*ASSIGNMENT:*
Please find all lines containing "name" in the listing below and copy them.

*RAW DATA:*
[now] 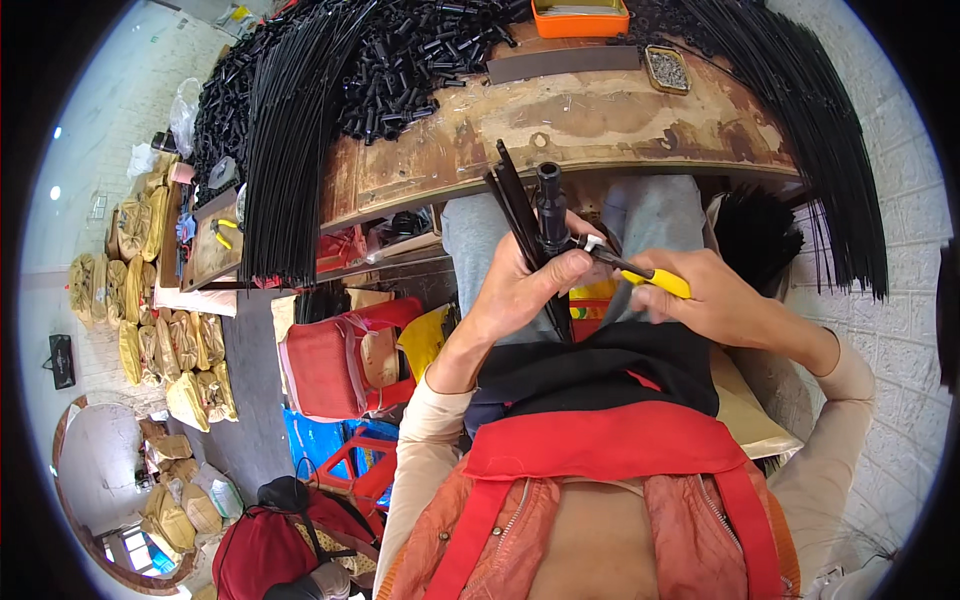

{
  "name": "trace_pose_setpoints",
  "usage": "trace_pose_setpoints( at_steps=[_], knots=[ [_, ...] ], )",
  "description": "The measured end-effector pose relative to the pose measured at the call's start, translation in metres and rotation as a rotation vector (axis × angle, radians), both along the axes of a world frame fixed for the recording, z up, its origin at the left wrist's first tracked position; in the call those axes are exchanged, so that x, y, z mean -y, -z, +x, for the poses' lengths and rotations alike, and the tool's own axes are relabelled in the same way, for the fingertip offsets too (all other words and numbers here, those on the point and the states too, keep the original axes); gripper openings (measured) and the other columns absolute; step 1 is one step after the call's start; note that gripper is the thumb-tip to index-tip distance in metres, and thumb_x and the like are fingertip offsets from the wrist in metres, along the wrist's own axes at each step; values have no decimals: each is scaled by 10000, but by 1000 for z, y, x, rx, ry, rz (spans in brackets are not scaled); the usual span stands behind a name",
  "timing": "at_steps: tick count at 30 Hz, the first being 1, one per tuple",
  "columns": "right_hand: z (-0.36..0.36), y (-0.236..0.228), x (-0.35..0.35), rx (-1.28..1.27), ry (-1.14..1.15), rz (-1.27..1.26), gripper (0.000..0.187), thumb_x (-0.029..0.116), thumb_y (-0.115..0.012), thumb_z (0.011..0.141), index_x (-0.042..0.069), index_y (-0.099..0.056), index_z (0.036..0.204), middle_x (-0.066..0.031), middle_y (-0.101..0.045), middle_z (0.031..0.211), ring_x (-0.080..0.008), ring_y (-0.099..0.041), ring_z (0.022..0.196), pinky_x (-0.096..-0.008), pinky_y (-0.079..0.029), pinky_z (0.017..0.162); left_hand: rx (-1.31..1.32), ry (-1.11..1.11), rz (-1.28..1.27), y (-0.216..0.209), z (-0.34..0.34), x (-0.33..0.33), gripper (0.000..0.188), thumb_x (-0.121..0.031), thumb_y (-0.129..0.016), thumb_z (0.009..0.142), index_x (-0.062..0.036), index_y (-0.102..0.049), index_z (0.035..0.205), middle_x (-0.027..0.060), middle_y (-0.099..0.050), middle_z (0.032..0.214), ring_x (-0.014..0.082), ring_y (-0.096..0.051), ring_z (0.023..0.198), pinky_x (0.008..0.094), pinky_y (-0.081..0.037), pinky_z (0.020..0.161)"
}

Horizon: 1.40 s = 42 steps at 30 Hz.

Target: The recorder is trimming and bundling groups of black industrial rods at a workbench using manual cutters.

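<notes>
Above my lap, my left hand is closed round what looks like an umbrella frame: several slim black ribs beside an upright black plastic runner with an open round top. My left thumb presses against the runner's lower part. A small white piece shows beside it. My right hand grips pliers with yellow handles. Their dark jaws reach left to the white piece and the side of the runner. What exactly the jaws pinch is too small to tell.
A worn wooden workbench stands ahead, with a heap of black plastic tubes, an orange box and a small tin of metal bits. Long black rods hang over its left and right ends. A red stool stands left.
</notes>
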State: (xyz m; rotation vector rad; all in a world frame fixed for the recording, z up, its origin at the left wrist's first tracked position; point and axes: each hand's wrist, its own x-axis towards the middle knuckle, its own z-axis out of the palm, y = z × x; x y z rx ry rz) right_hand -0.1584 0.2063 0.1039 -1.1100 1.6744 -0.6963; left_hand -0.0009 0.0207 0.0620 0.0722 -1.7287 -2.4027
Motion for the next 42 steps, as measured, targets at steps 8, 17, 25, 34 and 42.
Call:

*SOLUTION TO THIS TASK:*
  "name": "trace_pose_setpoints",
  "description": "The measured end-effector pose relative to the pose measured at the call's start, translation in metres and rotation as a rotation vector (axis × angle, radians), both along the axes of a world frame fixed for the recording, z up, its origin at the left wrist's first tracked position; in the call those axes are exchanged, so that x, y, z mean -y, -z, +x, for the poses' lengths and rotations alike, and the tool's own axes are relabelled in the same way, for the fingertip offsets too (all other words and numbers here, those on the point and the states too, keep the original axes); gripper openings (measured) and the other columns absolute; step 1 is one step after the call's start; note that gripper is the thumb-tip to index-tip distance in metres, and thumb_x and the like are fingertip offsets from the wrist in metres, along the wrist's own axes at each step; values have no decimals: each is scaled by 10000, but by 1000 for z, y, x, rx, ry, rz (spans in brackets are not scaled); the usual span stands behind a name",

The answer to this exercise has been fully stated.